The priest who is part of a group who are developing a Catholic education and retreat centre on the site of the Kilnacrott Abbey has responded to comments made by one of Fr Brendan Smyth's survivors. Smyth was one of the country's first convicted paedophiles who, in the 1990s was found guilty of 43 counts of child sexual abuse in the North and pleaded guilty to 74 counts in the Republic.
He hid out from police in the North in Kilnacrott Abbey for a time and his botched extradition from the Republic collapsed the Albert Reynolds coalition government and almost brought down the fledgling Northern Ireland peace process. He was buried at dawn in Kilnacrott, near Ballyjamesduff after he died of a heart attack just months into a 12-year prison sentence.
Work to demolish the 100-year-old Abbey began at the end of last month as Catholic organisation Direction For Our Times begins the development of their new centre. Some had raised the issue of whether the prolific paedophile's grave would be moved from the site or whether it would remain as a stain on the site into the future.

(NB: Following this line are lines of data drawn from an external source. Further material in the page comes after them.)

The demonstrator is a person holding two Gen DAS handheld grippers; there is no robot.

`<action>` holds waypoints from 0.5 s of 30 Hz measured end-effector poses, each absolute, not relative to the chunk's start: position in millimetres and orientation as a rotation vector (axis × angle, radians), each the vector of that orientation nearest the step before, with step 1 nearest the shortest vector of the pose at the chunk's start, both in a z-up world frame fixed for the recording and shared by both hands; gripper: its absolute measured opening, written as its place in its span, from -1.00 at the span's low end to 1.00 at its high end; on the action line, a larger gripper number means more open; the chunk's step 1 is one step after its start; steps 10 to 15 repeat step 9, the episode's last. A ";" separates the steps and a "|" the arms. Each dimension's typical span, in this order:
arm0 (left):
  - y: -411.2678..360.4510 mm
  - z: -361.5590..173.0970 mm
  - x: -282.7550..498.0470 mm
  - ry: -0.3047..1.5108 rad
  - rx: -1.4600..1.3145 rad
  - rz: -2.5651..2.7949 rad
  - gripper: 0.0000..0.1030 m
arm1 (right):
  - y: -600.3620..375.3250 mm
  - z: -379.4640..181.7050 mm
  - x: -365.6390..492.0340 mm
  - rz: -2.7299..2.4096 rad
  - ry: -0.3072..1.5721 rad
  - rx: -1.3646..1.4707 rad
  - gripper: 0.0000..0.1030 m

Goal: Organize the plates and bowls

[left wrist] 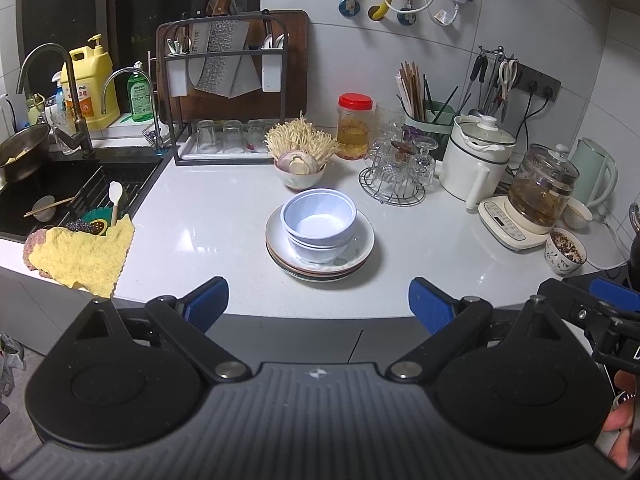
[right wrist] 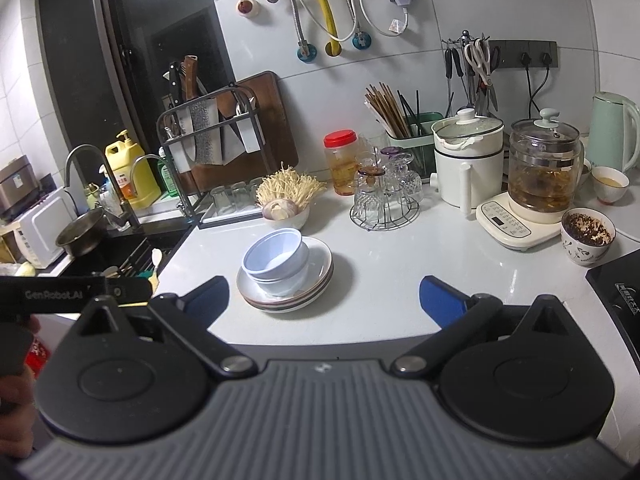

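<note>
Two nested pale blue bowls (left wrist: 319,222) sit on a stack of plates (left wrist: 362,250) in the middle of the white counter (left wrist: 208,236). The bowls (right wrist: 276,262) and plates (right wrist: 320,266) also show in the right wrist view. My left gripper (left wrist: 318,304) is open and empty, held back at the counter's front edge, just short of the stack. My right gripper (right wrist: 324,300) is open and empty, also at the front edge, with the stack ahead and slightly left. The right gripper's body shows at the right edge of the left wrist view (left wrist: 600,312).
A bowl of mushrooms (left wrist: 299,160) stands behind the stack. A wire rack of glasses (left wrist: 394,172), white pot (left wrist: 476,156), glass kettle (left wrist: 536,200) and patterned cup (left wrist: 565,250) stand to the right. The sink (left wrist: 60,196) and a yellow cloth (left wrist: 82,256) lie left. A knife rack (left wrist: 228,88) stands at the back.
</note>
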State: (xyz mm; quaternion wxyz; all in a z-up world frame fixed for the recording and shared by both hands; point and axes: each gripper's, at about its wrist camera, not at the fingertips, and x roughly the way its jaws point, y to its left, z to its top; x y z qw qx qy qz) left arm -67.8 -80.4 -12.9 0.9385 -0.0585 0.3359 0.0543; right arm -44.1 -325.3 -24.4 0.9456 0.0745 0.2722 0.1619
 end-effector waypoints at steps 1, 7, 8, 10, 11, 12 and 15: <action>-80.2 -13.1 -67.3 0.687 -0.118 0.112 0.91 | -325.6 -24.7 -43.7 0.330 0.555 0.153 1.00; -81.8 -13.1 -67.3 0.688 -0.116 0.113 0.91 | -324.4 -26.6 -44.4 0.333 0.555 0.158 1.00; -82.2 -13.4 -67.3 0.689 -0.115 0.113 0.91 | -325.0 -26.6 -44.3 0.332 0.555 0.157 1.00; -82.9 -12.2 -66.6 0.690 -0.113 0.112 0.91 | -324.3 -26.6 -45.0 0.330 0.555 0.158 1.00; -82.9 -12.2 -66.6 0.690 -0.113 0.112 0.91 | -324.3 -26.6 -45.0 0.330 0.555 0.158 1.00; -82.9 -12.2 -66.6 0.690 -0.113 0.112 0.91 | -324.3 -26.6 -45.0 0.330 0.555 0.158 1.00; -82.9 -12.2 -66.6 0.690 -0.113 0.112 0.91 | -324.3 -26.6 -45.0 0.330 0.555 0.158 1.00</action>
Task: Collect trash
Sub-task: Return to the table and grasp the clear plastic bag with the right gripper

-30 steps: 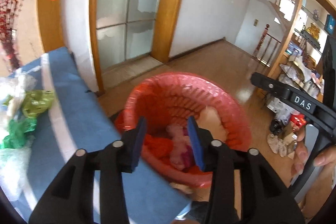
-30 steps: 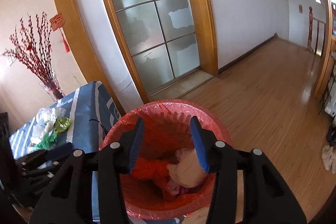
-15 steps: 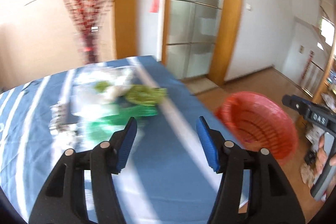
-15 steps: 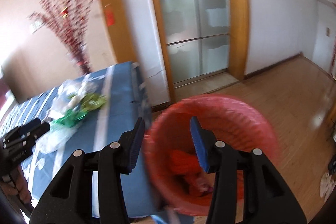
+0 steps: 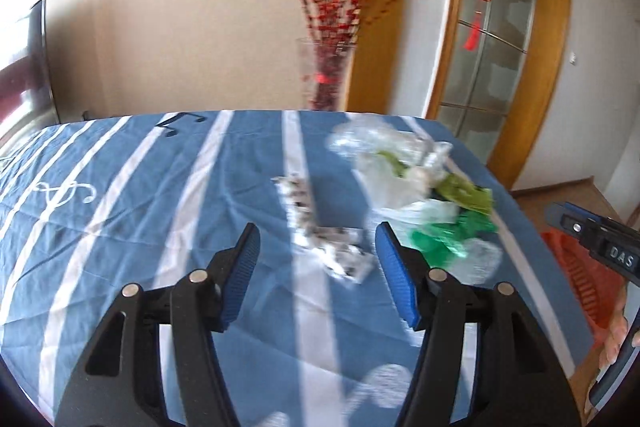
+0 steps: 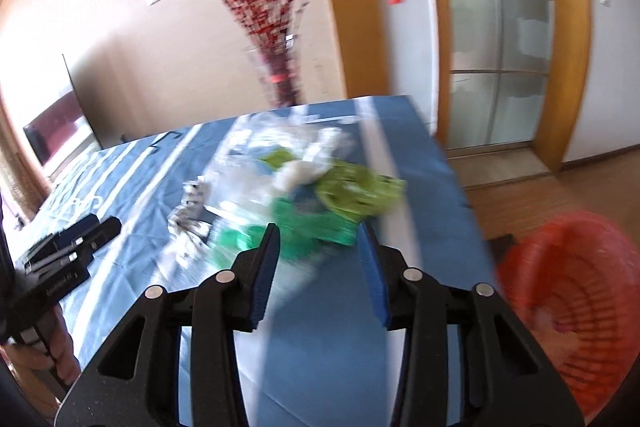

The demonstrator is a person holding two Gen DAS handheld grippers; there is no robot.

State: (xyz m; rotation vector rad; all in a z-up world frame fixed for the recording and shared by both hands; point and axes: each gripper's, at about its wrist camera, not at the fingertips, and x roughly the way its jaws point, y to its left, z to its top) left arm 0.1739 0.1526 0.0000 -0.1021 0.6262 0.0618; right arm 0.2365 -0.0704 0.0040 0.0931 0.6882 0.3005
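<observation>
Reaching step. Left gripper [image 5: 318, 253] and right gripper [image 6: 318, 253], jaws released and empty, face the wrapper pile [image 5: 420, 195] mid-frame on the worktop [image 5: 160, 227]. Next: descend, clench one piece.

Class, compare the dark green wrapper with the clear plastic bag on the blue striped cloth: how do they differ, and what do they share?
The dark green wrapper is coloured and opaque; the clear plastic bag is see-through and whitish. The dark green wrapper lies nearer the left gripper, while the clear plastic bag sits farther back and spreads wider. Both are crumpled and lie loose on the striped cloth, in neither gripper's jaws.
</observation>
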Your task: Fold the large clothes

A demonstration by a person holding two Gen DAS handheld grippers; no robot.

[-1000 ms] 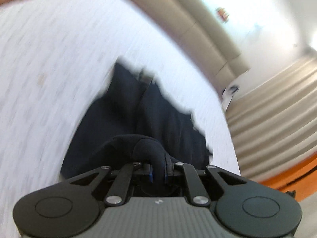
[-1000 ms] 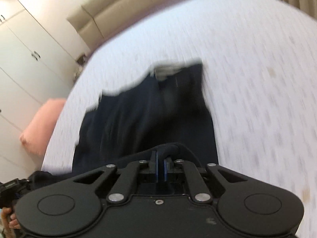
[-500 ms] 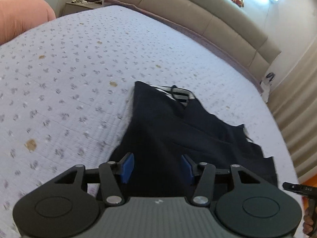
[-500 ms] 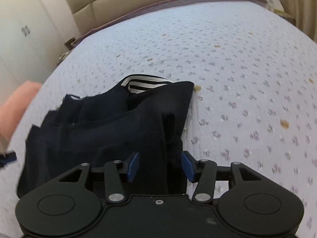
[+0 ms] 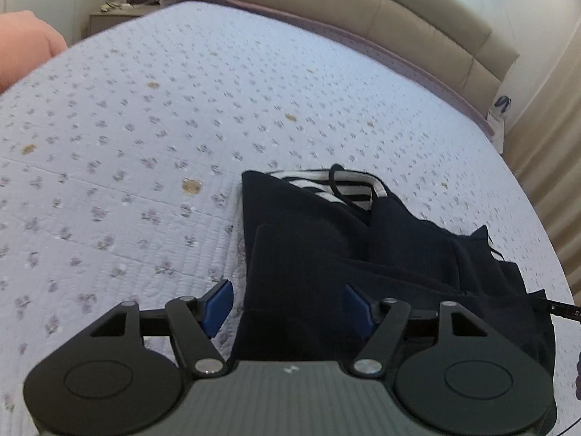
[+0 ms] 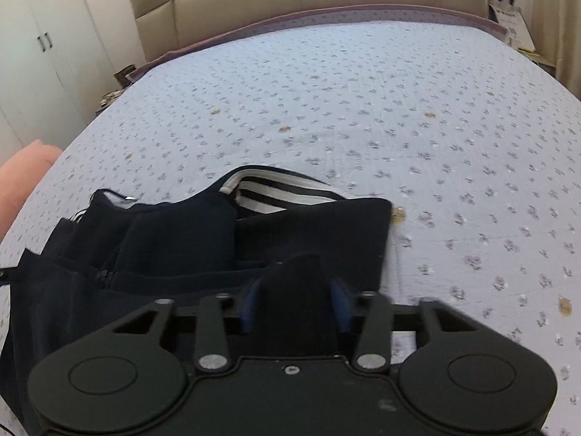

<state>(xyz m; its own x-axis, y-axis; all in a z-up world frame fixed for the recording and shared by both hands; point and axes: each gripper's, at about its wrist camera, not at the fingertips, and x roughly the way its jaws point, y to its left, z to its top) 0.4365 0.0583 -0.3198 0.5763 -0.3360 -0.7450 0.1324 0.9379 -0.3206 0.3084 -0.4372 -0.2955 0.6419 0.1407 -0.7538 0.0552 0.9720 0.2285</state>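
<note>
One dark navy garment, folded, on the floral bedspread well short of the headboard. Two grippers at its near edge: left gripper opening, pads clear of the cloth; right gripper closing, a fold bunched between its pads. One pink pillow beyond the garment's left.
</note>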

Earlier this week, survivor Loretto Martin told the Joe Finnegan Show exhuming her abuser's remains would only trigger survivors but she asked some questions of Direction For Our Times including would the new centre be a place for dealing with every day family issues, providing therapy and support? Fr Darragh Connolly was offered the right to reply and explained the reason for keeping Smyth's grave at the abbey and answered Loretto's concerns: "It is a stain, not just on the site but it's a stain on the church and we dare, dare not forget what happened," Fr Connolly told Northern Sound, "We offer courses on faith development in the area of human development so that our response is that we will assist in teaching boundaries so that young people and people of any age will be able to respond when somebody is encroaching on their boundaries, when somebody is behaving in a way towards them which is inappropriate and potentially even dangerous."